- The task: Write out the whole listing again so that each line matches the original.

- Information provided:
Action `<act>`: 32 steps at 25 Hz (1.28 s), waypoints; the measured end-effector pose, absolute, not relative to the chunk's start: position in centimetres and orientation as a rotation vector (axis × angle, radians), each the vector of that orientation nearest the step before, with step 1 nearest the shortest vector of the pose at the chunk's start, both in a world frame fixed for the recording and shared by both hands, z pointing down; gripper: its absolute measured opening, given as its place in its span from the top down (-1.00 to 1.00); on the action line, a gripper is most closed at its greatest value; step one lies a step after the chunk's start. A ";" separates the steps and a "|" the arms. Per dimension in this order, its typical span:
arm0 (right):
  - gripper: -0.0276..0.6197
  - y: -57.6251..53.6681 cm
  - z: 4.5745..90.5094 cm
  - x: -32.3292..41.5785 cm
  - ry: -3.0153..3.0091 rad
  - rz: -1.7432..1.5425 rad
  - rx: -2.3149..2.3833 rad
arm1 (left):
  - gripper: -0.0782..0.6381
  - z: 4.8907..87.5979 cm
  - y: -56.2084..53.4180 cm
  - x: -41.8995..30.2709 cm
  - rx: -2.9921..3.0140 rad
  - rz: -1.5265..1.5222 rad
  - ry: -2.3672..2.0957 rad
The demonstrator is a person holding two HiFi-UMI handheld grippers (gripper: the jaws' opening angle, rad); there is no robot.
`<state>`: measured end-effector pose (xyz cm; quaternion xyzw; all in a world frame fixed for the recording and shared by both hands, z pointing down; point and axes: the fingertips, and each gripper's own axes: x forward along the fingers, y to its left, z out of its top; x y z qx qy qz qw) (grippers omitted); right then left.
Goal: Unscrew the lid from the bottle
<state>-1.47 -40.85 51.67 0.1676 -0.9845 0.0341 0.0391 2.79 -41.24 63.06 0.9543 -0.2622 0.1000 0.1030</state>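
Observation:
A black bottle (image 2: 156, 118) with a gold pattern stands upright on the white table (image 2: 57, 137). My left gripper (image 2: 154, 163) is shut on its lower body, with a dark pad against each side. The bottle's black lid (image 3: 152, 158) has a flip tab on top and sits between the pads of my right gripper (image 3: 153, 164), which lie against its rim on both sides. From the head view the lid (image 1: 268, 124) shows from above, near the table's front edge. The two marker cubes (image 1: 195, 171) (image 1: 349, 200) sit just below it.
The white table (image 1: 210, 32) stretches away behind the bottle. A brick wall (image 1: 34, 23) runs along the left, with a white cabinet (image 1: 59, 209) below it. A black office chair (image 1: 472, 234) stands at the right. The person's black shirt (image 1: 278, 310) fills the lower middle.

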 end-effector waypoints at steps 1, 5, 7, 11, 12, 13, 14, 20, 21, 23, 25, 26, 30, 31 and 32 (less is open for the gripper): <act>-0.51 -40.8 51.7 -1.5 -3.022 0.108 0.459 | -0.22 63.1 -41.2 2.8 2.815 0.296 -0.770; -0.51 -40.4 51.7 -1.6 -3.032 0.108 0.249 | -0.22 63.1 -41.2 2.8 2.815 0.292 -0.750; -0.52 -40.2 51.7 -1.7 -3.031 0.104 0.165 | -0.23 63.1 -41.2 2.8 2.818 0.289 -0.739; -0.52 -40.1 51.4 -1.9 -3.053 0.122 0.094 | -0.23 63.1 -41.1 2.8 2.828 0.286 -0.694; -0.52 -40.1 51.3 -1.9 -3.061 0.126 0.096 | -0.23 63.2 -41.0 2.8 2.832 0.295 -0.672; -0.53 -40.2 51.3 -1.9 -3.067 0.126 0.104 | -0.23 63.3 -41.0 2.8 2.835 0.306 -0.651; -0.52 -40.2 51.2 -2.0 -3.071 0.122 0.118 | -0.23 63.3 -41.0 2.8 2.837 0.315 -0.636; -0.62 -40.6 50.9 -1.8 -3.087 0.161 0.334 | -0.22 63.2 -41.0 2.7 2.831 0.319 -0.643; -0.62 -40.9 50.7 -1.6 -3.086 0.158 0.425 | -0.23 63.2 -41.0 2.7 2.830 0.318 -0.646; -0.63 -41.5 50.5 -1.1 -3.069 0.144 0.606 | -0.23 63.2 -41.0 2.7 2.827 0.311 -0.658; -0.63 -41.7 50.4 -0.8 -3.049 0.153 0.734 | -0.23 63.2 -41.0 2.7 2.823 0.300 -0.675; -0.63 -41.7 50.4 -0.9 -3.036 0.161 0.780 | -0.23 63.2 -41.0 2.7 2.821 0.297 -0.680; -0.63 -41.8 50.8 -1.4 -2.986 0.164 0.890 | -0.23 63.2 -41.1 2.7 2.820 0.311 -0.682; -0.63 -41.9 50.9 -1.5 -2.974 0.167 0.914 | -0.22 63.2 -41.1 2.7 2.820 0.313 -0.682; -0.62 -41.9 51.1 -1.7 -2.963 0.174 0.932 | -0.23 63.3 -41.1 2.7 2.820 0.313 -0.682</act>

- Answer space:
Action `<act>`: 32 steps at 25 Hz (1.28 s), waypoints; the measured end-effector pose, absolute, not relative to the chunk's start: position in centimetres and orientation as a rotation vector (axis × angle, radians), each the vector of that orientation nearest the step before, with step 1 nearest the shortest vector of the pose at the chunk's start, both in a world frame fixed for the recording and shared by both hands, z pointing down; gripper: its absolute measured opening, given as its place in its span from the top down (-1.00 to 1.00); on the action line, a gripper is most closed at its greatest value; step one lies a step after the chunk's start. A ";" separates the steps and a "|" the arms. Per dimension in this order, its typical span:
arm0 (right):
  - gripper: -0.0276..0.6197
  - y: -57.6251..53.6681 cm
  - z: 4.5745..90.5094 cm
  - x: -32.3292..41.5785 cm
  - ry: -3.0153..3.0091 rad
  - rz: -1.7432..1.5425 rad
  - rx: -2.3149..2.3833 rad
arm1 (left):
  - gripper: -0.0782..0.6381
  - z: 4.8907..87.5979 cm
  - y: -56.2084..53.4180 cm
  - x: -41.8995..30.2709 cm
  - rx: -2.9921..3.0140 rad
  - rz: -1.5265..1.5222 rad
  - ry: -2.3672..2.0957 rad
The demonstrator is a person holding two HiFi-UMI handheld grippers (gripper: the jaws' opening angle, rad); there is no robot.
`<state>`: measured end-effector pose (xyz cm; quaternion xyzw; all in a world frame fixed for the recording and shared by both hands, z pointing down; point and axes: the fingertips, and each gripper's own axes: x forward along the fingers, y to its left, z out of its top; x y z qx qy qz qw) (grippers omitted); right then left.
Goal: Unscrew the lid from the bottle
<state>-1.47 -40.85 51.67 0.1676 -0.9845 0.0341 0.0391 2.79 -41.24 63.06 0.9543 -0.2622 0.1000 0.1030</state>
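Observation:
A black bottle (image 2: 156, 118) with a gold pattern stands upright on the white table (image 2: 57, 137). My left gripper (image 2: 154, 163) is shut on its lower body, with a dark pad against each side. The bottle's black lid (image 3: 152, 158) has a flip tab on top and sits between the pads of my right gripper (image 3: 153, 164), which lie against its rim on both sides. From the head view the lid (image 1: 268, 124) shows from above, near the table's front edge. The two marker cubes (image 1: 195, 171) (image 1: 349, 200) sit just below it.
The white table (image 1: 210, 32) stretches away behind the bottle. A brick wall (image 1: 34, 23) runs along the left, with a white cabinet (image 1: 59, 209) below it. A black office chair (image 1: 472, 234) stands at the right. The person's black shirt (image 1: 278, 310) fills the lower middle.
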
 end-effector waypoints at steps 1, 5, 7, 11, 12, 13, 14, 20, 21, 23, 25, 26, 30, 31 and 32 (less is open for the gripper): <act>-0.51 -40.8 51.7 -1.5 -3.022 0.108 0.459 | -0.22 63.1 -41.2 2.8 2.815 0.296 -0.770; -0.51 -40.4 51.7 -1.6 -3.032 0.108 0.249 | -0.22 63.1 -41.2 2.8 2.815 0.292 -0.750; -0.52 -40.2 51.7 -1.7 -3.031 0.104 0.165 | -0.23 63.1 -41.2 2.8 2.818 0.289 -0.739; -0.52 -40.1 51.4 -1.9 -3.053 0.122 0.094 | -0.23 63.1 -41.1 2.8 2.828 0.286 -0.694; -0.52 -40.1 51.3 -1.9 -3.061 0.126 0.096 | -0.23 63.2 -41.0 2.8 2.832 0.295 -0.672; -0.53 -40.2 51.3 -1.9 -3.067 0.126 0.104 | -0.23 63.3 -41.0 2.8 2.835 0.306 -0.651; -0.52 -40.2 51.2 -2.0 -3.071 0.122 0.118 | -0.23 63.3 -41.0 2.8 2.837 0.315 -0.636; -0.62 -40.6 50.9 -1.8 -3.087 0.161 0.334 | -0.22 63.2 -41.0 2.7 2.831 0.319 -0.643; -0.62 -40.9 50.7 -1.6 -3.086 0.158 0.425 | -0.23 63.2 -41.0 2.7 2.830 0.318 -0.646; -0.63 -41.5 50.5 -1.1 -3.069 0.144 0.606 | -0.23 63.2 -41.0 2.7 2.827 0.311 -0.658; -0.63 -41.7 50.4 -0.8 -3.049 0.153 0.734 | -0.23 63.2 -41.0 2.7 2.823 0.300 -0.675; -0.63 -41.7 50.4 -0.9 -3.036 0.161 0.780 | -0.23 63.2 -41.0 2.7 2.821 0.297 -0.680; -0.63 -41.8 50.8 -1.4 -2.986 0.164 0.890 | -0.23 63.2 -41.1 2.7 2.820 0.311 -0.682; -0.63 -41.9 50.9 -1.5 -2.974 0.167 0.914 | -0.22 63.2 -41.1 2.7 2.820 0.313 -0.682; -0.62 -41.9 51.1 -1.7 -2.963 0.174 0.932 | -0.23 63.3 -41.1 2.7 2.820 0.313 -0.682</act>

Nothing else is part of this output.